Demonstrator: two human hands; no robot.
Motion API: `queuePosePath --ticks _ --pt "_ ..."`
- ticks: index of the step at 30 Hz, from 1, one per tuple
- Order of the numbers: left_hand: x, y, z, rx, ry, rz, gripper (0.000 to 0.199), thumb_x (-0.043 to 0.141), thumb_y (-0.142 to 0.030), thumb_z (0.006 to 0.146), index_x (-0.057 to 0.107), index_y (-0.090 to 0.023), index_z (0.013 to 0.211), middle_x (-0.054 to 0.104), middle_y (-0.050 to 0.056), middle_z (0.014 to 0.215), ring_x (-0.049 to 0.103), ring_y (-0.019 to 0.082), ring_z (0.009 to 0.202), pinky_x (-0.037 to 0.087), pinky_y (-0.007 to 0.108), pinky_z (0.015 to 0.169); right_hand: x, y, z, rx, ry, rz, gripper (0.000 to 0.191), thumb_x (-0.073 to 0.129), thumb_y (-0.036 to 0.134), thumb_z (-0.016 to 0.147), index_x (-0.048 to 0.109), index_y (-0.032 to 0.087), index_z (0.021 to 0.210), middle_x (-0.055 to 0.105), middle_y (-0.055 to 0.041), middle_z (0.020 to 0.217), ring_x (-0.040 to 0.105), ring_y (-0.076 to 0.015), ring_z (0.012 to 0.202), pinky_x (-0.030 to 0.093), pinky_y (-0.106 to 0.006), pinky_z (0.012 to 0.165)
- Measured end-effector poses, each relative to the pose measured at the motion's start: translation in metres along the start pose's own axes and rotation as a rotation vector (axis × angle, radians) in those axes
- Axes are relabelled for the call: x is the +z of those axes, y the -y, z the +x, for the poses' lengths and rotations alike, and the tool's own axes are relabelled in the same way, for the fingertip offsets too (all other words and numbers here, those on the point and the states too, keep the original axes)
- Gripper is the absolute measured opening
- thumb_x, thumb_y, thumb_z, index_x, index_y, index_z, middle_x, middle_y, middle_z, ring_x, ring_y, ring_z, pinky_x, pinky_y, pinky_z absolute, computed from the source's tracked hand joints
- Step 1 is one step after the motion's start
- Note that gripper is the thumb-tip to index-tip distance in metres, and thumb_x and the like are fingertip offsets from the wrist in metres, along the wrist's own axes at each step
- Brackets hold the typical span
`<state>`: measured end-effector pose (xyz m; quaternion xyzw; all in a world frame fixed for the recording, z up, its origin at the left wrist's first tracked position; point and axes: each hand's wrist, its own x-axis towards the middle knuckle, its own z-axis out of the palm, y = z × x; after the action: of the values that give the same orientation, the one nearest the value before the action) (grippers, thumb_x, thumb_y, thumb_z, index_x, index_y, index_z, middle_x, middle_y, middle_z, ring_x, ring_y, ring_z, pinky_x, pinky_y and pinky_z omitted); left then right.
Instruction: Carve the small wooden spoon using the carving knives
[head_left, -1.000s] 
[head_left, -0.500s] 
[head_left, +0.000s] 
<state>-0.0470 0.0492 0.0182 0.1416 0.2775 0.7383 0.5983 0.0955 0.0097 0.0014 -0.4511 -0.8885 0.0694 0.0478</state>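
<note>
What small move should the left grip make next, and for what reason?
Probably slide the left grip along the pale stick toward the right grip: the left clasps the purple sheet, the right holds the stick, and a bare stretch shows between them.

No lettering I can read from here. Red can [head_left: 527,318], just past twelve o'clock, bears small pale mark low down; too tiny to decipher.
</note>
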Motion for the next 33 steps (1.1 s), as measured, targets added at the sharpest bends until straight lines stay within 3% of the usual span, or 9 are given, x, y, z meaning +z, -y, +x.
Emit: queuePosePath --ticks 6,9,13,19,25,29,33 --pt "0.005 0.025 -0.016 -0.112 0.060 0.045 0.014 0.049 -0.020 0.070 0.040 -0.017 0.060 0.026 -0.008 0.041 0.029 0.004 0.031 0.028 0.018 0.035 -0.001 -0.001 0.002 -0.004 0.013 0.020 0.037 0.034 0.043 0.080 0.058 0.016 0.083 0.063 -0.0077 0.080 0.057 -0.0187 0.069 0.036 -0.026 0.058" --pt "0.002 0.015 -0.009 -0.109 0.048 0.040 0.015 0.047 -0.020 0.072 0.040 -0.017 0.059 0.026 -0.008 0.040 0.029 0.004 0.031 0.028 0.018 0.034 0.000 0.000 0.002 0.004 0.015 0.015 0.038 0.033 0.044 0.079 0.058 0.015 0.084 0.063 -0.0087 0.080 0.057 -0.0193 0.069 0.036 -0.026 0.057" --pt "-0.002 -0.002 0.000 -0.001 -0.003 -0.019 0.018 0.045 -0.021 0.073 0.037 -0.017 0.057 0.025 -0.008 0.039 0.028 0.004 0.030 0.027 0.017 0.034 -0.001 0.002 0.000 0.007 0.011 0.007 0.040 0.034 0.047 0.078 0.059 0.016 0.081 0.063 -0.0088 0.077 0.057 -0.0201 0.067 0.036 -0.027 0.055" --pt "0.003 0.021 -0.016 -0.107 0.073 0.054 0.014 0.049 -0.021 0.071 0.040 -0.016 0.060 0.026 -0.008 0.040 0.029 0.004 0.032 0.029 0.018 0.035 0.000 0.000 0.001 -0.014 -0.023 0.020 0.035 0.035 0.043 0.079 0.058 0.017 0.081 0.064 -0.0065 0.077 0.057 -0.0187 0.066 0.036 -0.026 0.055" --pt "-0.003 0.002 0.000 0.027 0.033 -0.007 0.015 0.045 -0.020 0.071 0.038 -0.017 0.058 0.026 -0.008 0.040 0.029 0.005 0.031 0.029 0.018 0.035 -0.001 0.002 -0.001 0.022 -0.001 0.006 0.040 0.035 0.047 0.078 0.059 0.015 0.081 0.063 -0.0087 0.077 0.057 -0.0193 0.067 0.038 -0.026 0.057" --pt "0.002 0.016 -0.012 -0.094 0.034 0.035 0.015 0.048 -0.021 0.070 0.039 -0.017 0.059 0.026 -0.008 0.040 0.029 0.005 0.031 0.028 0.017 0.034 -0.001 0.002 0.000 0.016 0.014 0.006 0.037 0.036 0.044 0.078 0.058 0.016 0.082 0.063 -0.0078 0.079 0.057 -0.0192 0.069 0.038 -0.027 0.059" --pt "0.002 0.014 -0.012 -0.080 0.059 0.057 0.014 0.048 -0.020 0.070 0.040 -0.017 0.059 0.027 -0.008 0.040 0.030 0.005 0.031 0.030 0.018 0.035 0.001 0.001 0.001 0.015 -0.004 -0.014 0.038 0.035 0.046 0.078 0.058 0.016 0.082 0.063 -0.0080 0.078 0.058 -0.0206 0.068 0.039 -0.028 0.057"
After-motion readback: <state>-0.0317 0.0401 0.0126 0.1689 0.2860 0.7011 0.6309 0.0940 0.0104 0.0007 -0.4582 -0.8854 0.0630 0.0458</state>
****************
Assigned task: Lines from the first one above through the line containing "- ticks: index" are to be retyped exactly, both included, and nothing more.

Output for this exercise:
Demonstrator: two human hands; no robot.
Motion API: `queuePosePath --ticks _ --pt "_ ..."`
- ticks: index of the step at 30 Hz, from 1, one per tuple

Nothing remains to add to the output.